Desktop View By Gabriel Weinberg & Justin Mares In “Traction”, the founder of search engine Duckduckgo, Gabriel Weinberg, shares a fresh way for businesses to think about different phases of growth, with practical tips on how to test and use 19 potential channels to get more customers and achieve massive growth.
Why Traction ? To succeed a startup must grow quickly. Traction is the measurable evidence of customer demand. Depending on the nature of your business, it could be the number of app downloads, the number of free/paid subscribers, the number of sales transactions etc.
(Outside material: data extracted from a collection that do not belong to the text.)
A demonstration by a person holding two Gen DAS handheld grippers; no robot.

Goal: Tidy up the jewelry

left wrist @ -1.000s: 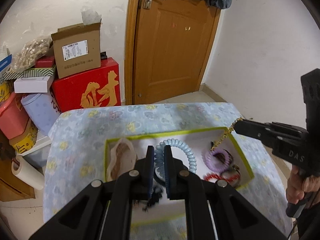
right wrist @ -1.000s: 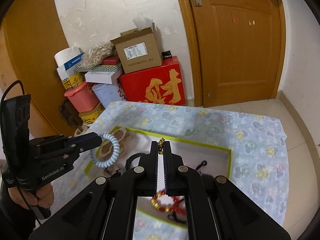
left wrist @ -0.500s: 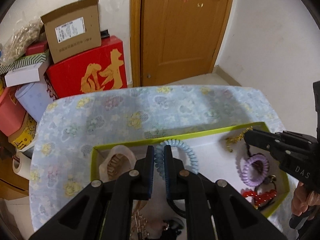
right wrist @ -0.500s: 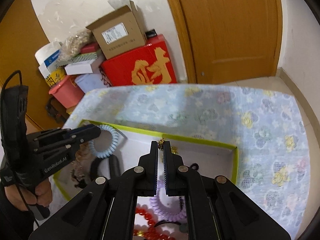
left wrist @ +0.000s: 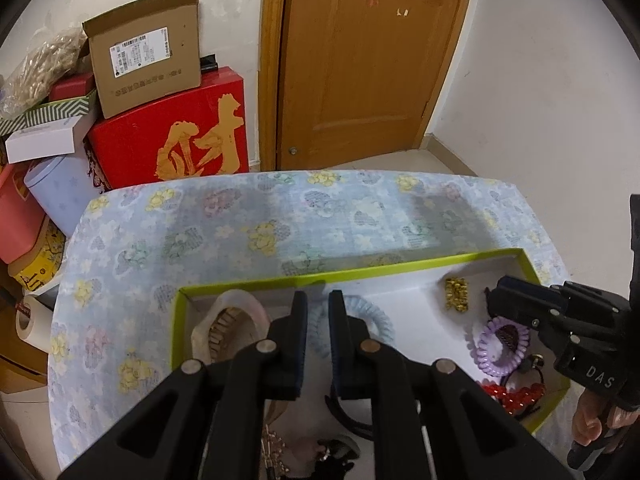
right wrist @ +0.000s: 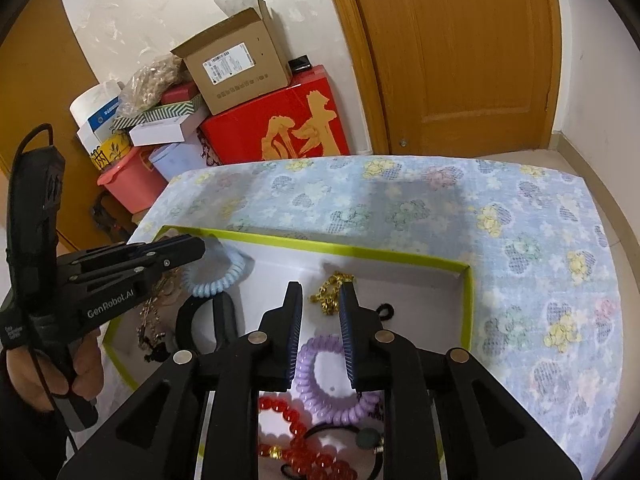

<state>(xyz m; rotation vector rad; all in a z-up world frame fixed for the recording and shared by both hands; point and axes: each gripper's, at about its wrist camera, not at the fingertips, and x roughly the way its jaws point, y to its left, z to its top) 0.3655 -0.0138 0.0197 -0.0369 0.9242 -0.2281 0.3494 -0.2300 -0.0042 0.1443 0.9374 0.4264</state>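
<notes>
1. Right tongs [right wrist: 320, 300]: released, jaws apart above the gold chain [right wrist: 332, 293], which lies inside the box [right wrist: 400, 254].
2. Left tongs [left wrist: 318, 310]: slightly parted around the blue coil tie [left wrist: 378, 320], which rests on the box floor.
3. Box sits on the floral-covered surface [right wrist: 520, 240].

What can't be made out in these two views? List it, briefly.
- Blue coil tie: left wrist view, the jaws cover where it is gripped.
- Red beads: right wrist view, partly behind the gripper's body.
- Dark clutter: left wrist view, cut off by the bottom edge.
</notes>
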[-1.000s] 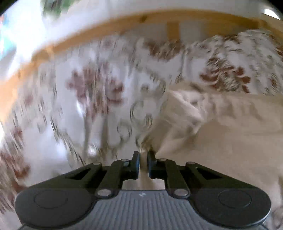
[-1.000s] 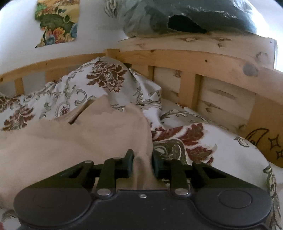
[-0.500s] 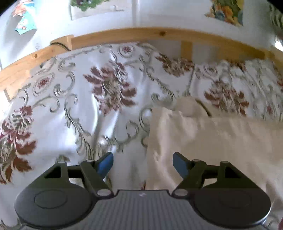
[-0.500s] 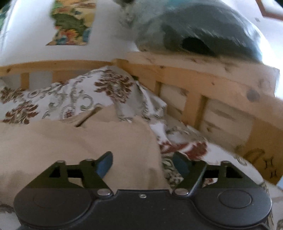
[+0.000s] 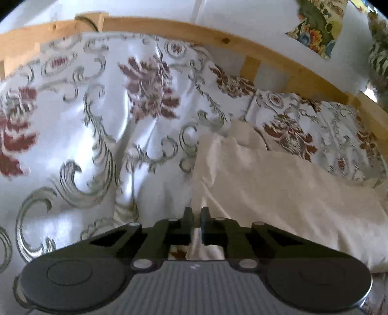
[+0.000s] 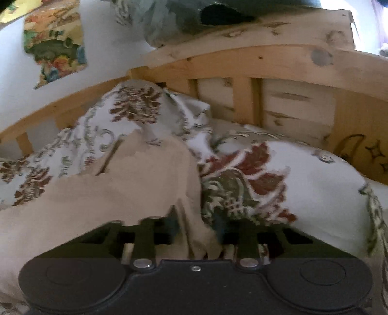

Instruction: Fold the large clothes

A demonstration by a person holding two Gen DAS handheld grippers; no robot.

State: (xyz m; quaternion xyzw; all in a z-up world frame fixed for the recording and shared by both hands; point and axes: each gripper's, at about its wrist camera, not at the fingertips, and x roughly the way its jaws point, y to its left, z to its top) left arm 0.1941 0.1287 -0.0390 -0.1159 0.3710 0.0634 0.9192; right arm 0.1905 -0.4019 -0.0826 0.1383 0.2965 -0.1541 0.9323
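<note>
In the left wrist view the left gripper sits at the bottom centre of the frame, its two black fingers drawn almost together with only a thin slit between them. The left edge of a cream garment runs down into that slit, so the jaws are pinched on the cloth's edge. The garment spreads from there across the lower right of the frame, lying on a white bedspread printed with dark red flowers and grey scrolls. A pale wooden bed rail curves across the top, and a colourful picture hangs on the white wall in the upper right.

In the right wrist view the right gripper is at the bottom centre — its jaws are closing, and a bunched fold of the same garment lies between them. The image is smeared here, but the fingers seem to press the fold from both sides. The garment fills the lower left of this frame, its right edge falling toward the gripper. The flowered bedspread bulges at the right and rises in a hump behind the garment. A wooden headboard crosses the upper right, with a dark greenish bundle resting on top of it, and a flowered picture is on the wall at upper left.
</note>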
It signals that your company is taking off, and makes it easier to attract investors, talents, partners and publicity. The sales and marketing channels through which you acquire customers are your “traction channels”.
This is one of those books you must read and reread as a startup founder, wanna-be enterpreneur or indie-dev. I know I will be coming back multiple times to reread this book over the coming years.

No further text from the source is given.